Terry Gann, chief deputy with the Yazoo County Sheriff’s Department, said narcotics are not provided to county jail inmates. He also said that jail employees are supposed to be provided medical treatments, such as antibiotics, diagnosis and other needs, by the responding medical staff to be given to the inmate.
McCullough said after spending the first night at home, her son was in so much pain that she took him to the University of Mississippi Medical Center in Jackson the next morning. It was there that he was diagnosed with a spinal cord contusion and puncture and could require surgery. As of press time, he remained in the hospital.
Gann also told The Herald that the recent assault remains under investigation. But he said the investigation does become a lengthy process because he must rely heavy on video surveillance.
“It is very difficult to get the inmates to give statements to us, so we have to rely on reading between the lines and video surveillance,” Gann said. “It is a slow-going process, but there will be charges. Several of the inmates who were in the yard during the time of the attack could be charged with accessory. And Tommy White Jr., an inmate, is also being investigated with his role in the incident so he could also be facing more charges.”
McCullough said she attempted to keep her son on the right track when he was still in high school.
“I have been a mother who has been seeking assistance for him since he started to turn to trouble after a traumatic event occurred while in high school,” she said. “
She said her son, who was a star athlete at the time, was accused of a crime he did not commit.
“During the investigation, he was dismissed from school and football,” McCullough said. “He was ridiculed by both his peers and adults for years, and this eventually led him to seek comfort in marijuana. With much time left from school and his first love, football, he began befriending outsiders in the streets.”
The charges against her son were later dismissed, but McCullough said the damage was already done.
McCullough said she went to law enforcement to discipline him for his behavior.
“I have sought help directly from the county sheriff, mayor, youth court, the district attorney, anybody who I think could help, and no one provided any direction,” McCullough said. “And now we are here.”

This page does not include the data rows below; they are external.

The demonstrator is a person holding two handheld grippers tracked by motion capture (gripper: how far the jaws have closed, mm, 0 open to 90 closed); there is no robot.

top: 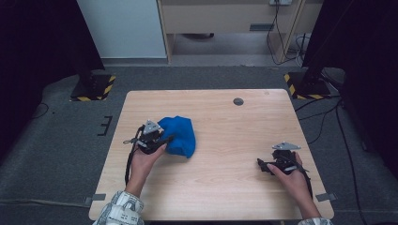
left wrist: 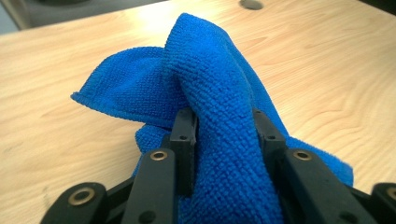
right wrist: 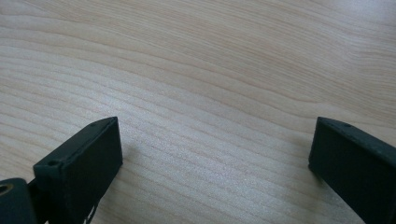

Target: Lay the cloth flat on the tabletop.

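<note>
Nearest the person, the right gripper rests wide open and empty on the wooden table, while farther left the left gripper pinches a raised fold of plain, unlabelled blue cloth.

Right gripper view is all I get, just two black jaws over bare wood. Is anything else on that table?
Observer: Yes, a blue cloth lies bunched on the table, over toward the left side.
Operator: Is anyone touching it?
Observer: The left gripper has a fold of it pinched between its jaws.
Operator: And my gripper, where is it?
Observer: The right gripper sits near the table's right edge, jaws wide open, well apart from the cloth.
</note>
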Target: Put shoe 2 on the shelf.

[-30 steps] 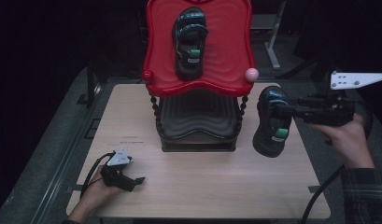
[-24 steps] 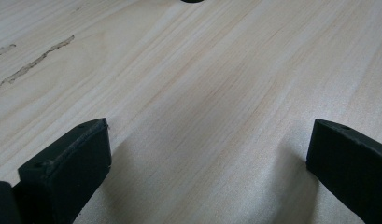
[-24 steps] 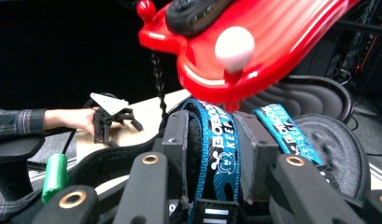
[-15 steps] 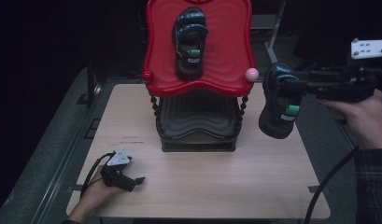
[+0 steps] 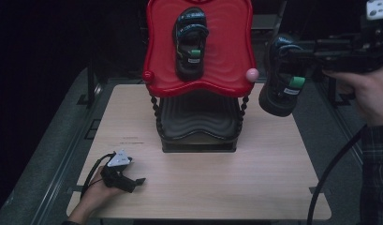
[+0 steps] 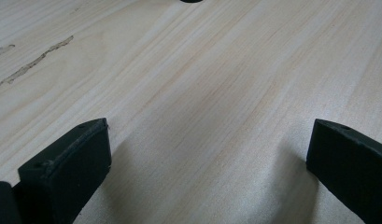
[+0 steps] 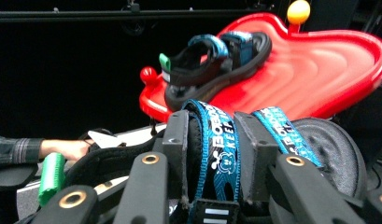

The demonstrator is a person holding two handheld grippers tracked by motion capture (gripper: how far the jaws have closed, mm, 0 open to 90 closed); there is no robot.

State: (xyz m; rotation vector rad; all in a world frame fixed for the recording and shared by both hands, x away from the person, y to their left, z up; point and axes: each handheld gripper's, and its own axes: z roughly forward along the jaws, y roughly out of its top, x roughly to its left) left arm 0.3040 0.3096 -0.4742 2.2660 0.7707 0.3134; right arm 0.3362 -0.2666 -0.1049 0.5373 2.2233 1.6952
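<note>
- Table (image 5: 273,187) of pale wood is lying bare across its near half, leaving wide room toward the front edge.
- Red tray (image 5: 226,56) is sitting atop a black two-tier stand (image 5: 198,126) at the table's far middle, carrying one black sandal (image 5: 191,42).
- Right gripper (image 5: 292,54) is hanging beyond the tray's right rim, past the table's right edge, its jaws clamped on a blue strap of the second sandal (image 5: 279,84).
- Left gripper (image 5: 126,180) is resting near the front-left corner, jaws spread apart on bare wood.
</note>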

But McCullough said she is not the only parent who feels abandoned by the system.
“I think with all the youth crime and killings happening in this town, a parent’s cry for help could be heard,” she said. “Some of the youth are coming from good families and are being sucked up by crime and older street guys. My son is an example. He was a top student athlete who had a 3.5 GPA. I’m a mother with a graduate degree and now own my own business in this city. I know I am not alone as a parent. These school age kids are walking the streets, nightly during school days, and nothing is being done.”
McCullough said other members of her family have also suffered from the local crime that is plaguing the community. Her nephew has had weapons pulled on him, and her seven-year-old niece was struck by gunfire during an altercation beyond her control.

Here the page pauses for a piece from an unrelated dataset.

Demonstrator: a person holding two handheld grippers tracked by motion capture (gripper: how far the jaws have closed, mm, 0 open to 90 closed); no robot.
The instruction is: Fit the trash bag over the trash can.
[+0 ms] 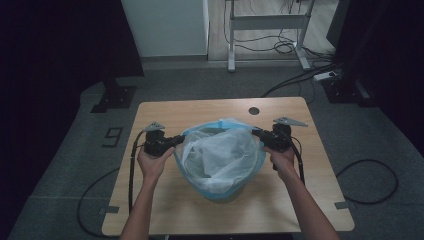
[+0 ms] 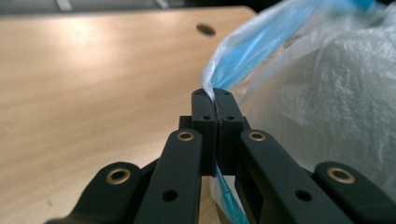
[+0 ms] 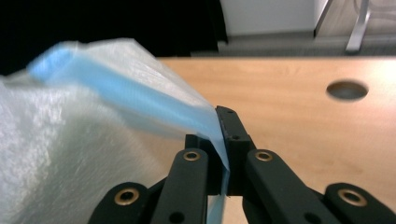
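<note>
Nearest to the camera in the high view, two forearms come in from the bottom edge, and a gripper is held in each hand. The left gripper (image 1: 172, 142) is closed on the left edge of a thin plastic bag (image 1: 220, 155). In the left gripper view the two jaws stand pressed together, and the blue rim of the bag (image 2: 247, 60) is pinched between the pads. The right gripper (image 1: 259, 134) is closed in the same way on the opposite edge; in the right gripper view the blue band (image 3: 140, 100) runs straight down into the closed jaws.

The bag is found in the middle of the wooden table (image 1: 165, 200), between the two grippers. Its mouth is pulled wide and faces up, and a whitish, crumpled film is seen inside the blue rim. Whether a bin or some other vessel stands under the bag cannot be told from these pictures.

Behind the bag, a round hole (image 1: 254, 110) is seen in the table top near the far edge. Farther away, the legs of a desk frame (image 1: 267, 22) and some cables are seen on the floor.

As for the progress, it is judged that the grasping of both edges is done and the opening of the bag is well advanced. What seems left is the settling or fitting of the rim and then the release.
</note>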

“Someone needs to speak up on how those in authority are not doing everything possible to change this community,” McCullough said. “Why isn’t there a curfew? Why are kids able to walk the streets with guns at night and nothing is being done?”
McCullough said she does not make excuses for her son, but the recent assault at the local county jail has her even more worried about the future of the community and her family. Even though he was an inmate, she said her son still deserved proper medical attention and care. She said he did not deserve to be thrown back into his jail cell with his injuries, uncleaned and uncared for.
“I think the system is failing our youth and something needs to be done,” she said.